Mas, na edição deste ano do Collision, a organização da Web Summit focou noutra comunidade pouco representada no mundo tecnológico: os indígenas. As três comunidades nativas do Canadá — os inuits, os métis e os canadianos membros das Primeiras Nações — “têm sido historicamente muito sub-representados em todos os aspectos da vida, mas sobretudo na tecnologia”, explicou Carolyn. Isso está prestes a mudar.
Desde 2019 que a organização da Web Summit está em contacto com os principais representantes destas comunidades para criar pontes. Nem sempre foi fácil e Carolyn admite que a comunicação começou com o pé esquerdo. Mas, desde que os representantes indígenas estiveram no Collision do ano passado que a ponte se fortaleceu: “Queríamos alcançar a comunidade, ganhar a sua confiança, construir um relacionamento e deixá-la perceber saber que realmente queríamos ajudar quem estava interessado em tecnologia. Foi um grande sucesso”.
Carolyn não quer colocar uma etiqueta a este esforço. Questionada sobre o impacto que essa aposta da Web Summit teve nas comunidades indígenas no Canadá, a responsável pela representatividade prefere não avançar com os números do valor económico destas iniciativas: “Não se trata de obter uma receita para nós, muito sinceramente. Não teríamos sucesso como empresa sem todas essas comunidades nos nossos eventos. Por isso, todas as receitas são secundárias”.
Toronto como tubo de ensaio para Lisboa
É difícil encontrar tempo na agenda de Craig Becker, produtor da Web Summit, para uma entrevista às primeiras horas do evento em Toronto: é o momento dos últimos acertos, da comunicação constante e dos preparativos para as iniciativas paralelas do Collision.
Mas este ano, mais do que em qualquer outra edição do evento, o processo “está a correr bem”, assegurou. “As mesmas equipas estão de volta e todos já sabem o que está a acontecer. Toda a gente está com energia e bom humor, a contar piadas, e isso é óptimo”.
A consistência das equipas é, de resto, um dos segredos que garante a migração da organização entre o Rio de Janeiro em Maio, Toronto em Junho, Lisboa em Novembro e, por fim, Doha em Fevereiro. Mas Portugal tem sido o epicentro desse esforço, explicou Craig: muitos dos nossos parceiros fixos da Web Summit, em Lisboa e no resto do mundo, são portugueses que visitam as cidades dos eventos-irmãos.
Além disso, e embora a Web Summit garanta que procura encontrar fornecedores locais em todos os países por onde passa, Portugal continua a ser um fiel parceiro da organização do Collision em Toronto — não só em nome da “consistência” em que Craig aposta, mas também da poupança económica, assume o produtor: “O Canadá é um país caro.

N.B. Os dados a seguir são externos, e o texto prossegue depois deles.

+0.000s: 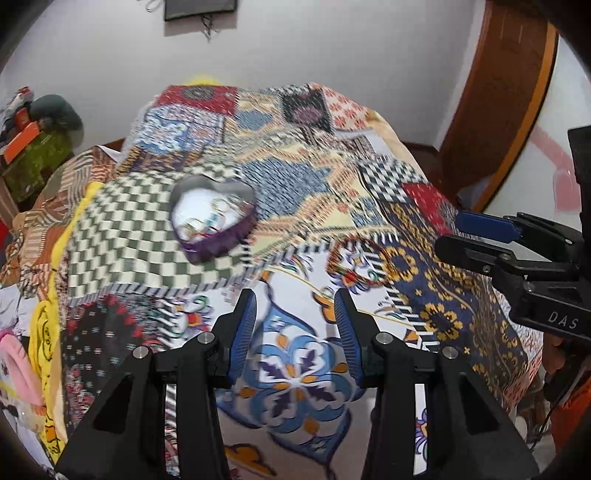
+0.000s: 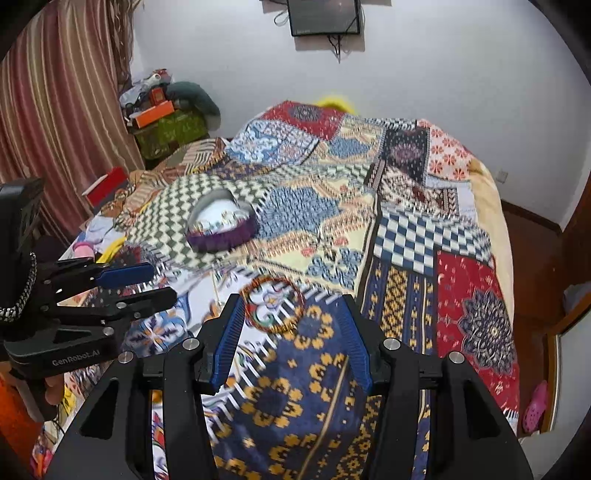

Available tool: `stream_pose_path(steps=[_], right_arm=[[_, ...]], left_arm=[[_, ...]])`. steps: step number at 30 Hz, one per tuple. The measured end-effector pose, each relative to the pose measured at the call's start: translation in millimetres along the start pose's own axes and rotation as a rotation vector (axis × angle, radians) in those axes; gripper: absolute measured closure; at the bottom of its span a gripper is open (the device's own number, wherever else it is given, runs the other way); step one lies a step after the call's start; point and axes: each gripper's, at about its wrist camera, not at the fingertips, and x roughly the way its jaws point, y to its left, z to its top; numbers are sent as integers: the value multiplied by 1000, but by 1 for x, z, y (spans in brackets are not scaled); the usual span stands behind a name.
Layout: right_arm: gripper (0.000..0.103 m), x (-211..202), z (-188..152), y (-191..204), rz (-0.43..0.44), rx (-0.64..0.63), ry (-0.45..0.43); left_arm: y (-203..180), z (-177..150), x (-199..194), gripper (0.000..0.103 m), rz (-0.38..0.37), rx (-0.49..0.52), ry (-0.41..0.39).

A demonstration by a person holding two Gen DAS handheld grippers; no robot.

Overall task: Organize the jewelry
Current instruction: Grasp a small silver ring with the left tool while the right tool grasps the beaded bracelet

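Left wrist view: heart-shaped box point(image 1: 212, 218), purple sides, white lining, sits open on the bed's patchwork quilt point(image 1: 306, 192) with several rings or bangles inside, blurred. Bangle point(image 1: 356, 264) lies flat on the quilt, right of the box and apart from it. Left gripper point(image 1: 295, 325) jaws parted, nothing between them, above the quilt. Right gripper point(image 1: 491, 240) enters from the right edge. Right wrist view: same box point(image 2: 221, 225) up left, bangle point(image 2: 275, 304) just ahead of the right gripper point(image 2: 291, 325), jaws apart and empty. Left gripper point(image 2: 129, 288) at left. Striped curtain point(image 2: 62, 122), wall-mounted screen point(image 2: 324, 16), white wall behind.
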Motion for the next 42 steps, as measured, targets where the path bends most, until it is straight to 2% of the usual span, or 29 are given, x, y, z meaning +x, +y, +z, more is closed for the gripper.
stream_pose_path(steps=[6, 9, 13, 23, 27, 39, 42], right_arm=[[55, 14, -16, -11, 31, 20, 53], [55, 20, -22, -14, 45, 24, 72], [55, 27, -27, -15, 58, 27, 86], [55, 41, -27, -9, 63, -1, 84], [55, 45, -25, -9, 64, 9, 75], [55, 57, -16, 5, 73, -35, 71], [69, 59, -16, 9, 74, -60, 68]], left_arm=[[-13, -5, 27, 61, -21, 24, 49], [-15, -4, 34, 78, -46, 34, 55], [-18, -1, 43, 86, -51, 48, 57], [-15, -2, 53, 88, -68, 57, 39], [-14, -4, 54, 94, -78, 64, 19], [-12, -12, 43, 94, -79, 48, -18], [-11, -14, 39, 94, -72, 46, -22]])
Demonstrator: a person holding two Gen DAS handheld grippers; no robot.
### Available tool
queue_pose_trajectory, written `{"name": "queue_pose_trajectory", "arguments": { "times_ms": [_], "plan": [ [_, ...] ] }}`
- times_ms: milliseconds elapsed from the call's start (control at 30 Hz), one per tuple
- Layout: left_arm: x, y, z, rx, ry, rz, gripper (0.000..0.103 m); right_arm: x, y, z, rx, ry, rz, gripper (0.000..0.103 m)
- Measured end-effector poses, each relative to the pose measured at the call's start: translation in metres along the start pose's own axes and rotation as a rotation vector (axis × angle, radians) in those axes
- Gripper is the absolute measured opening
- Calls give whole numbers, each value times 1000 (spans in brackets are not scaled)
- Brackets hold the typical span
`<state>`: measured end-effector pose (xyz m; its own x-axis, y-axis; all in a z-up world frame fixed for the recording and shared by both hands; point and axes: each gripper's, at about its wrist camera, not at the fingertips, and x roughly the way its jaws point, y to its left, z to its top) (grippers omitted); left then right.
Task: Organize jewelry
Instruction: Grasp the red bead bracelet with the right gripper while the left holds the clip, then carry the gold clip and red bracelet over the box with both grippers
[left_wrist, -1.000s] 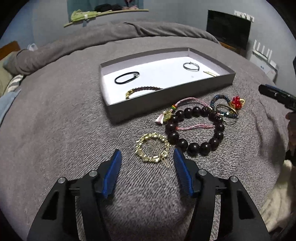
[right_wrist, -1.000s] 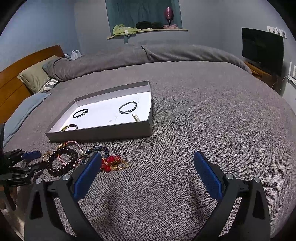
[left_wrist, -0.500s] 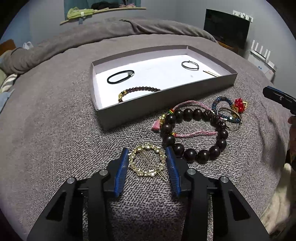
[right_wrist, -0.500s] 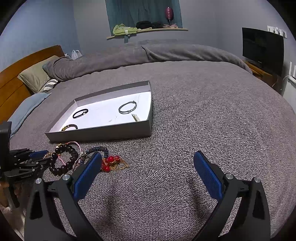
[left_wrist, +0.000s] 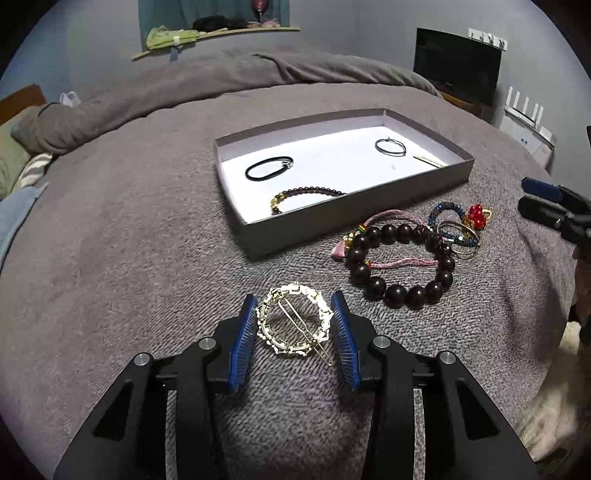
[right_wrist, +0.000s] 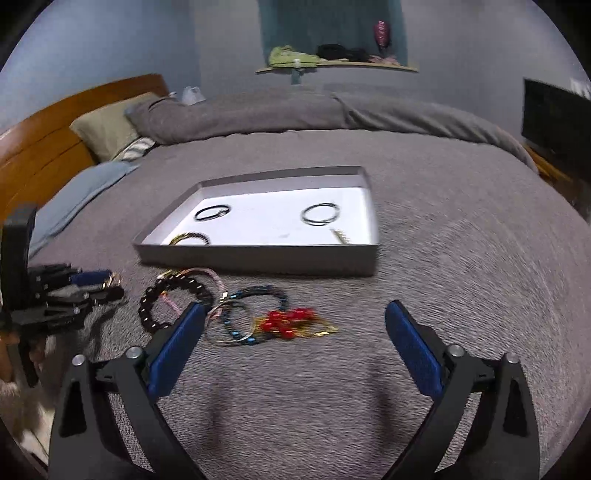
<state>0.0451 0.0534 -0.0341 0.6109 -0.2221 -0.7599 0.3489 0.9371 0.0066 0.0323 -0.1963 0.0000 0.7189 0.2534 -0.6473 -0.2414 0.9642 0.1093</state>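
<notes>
My left gripper is shut on a round gold hair clip, its blue pads pressing the ring from both sides low over the grey blanket. It also shows at the left of the right wrist view as the left gripper. A grey tray holds a black hair tie, a small bead bracelet, a thin ring and a gold bar clip. Before the tray lie a dark bead bracelet, a blue bracelet and a red bead piece. My right gripper is closing, its pads touching nothing, with that pile lying just ahead.
The bed's grey blanket spreads wide to the right of the tray. A rolled duvet, pillows and a wooden headboard stand at the back left. A dark screen is at the far right. Something white and furry lies at the bed's right edge.
The left jaws closed from wide apart onto the gold hair clip. The right gripper swung left toward the jewelry pile, its jaws narrowing a little; its view is now blurred.
</notes>
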Motion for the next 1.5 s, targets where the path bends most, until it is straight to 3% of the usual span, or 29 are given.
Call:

Por isso, há fornecedores portugueses que estão a enviar coisas para cá. Alguns dos nossos palcos aqui foram construídos em Portugal e já foram enviados e alguns dos construtores de stands também são portugueses”, enumera.
Mas esta edição do Collision em Toronto também está a ser um laboratório de experimentação para aquilo que vai acontecer em Lisboa dentro de cinco meses, como os materiais de palco utilizados para as competições de start-ups. “Estamos a usar paredes com luzes LED para que não tenhamos que mudar fisicamente o palco. Só mudamos o grafismo. É algo que estamos a testar aqui porque queremos muito fazer em Portugal, onde o evento é maior e essa logística também se torna mais complexa. Mas é algo que tenho vontade de fazer há anos”.
Craig também já está conformado com uma das maiores diferenças entre o Collision em Toronto e a Web Summit em Lisboa — e não, não falamos apenas do tamanho do evento em solo português, em comparação com as edições canadianas. É que a noite dos eventos com o cunho da Web Summit, um dos pontos altos da organização em ambas as cidades, é muito diferente de Lisboa para Toronto.
É tudo uma questão “cultural”, considera Craig: “No Canadá, as pessoas não se importam de ficar numa fila à espera que alguém saia para que possam entrar. Isso não funciona muito bem em Lisboa, por isso temos de ter mais atenção à gestão das filas”, exemplificou o produtor.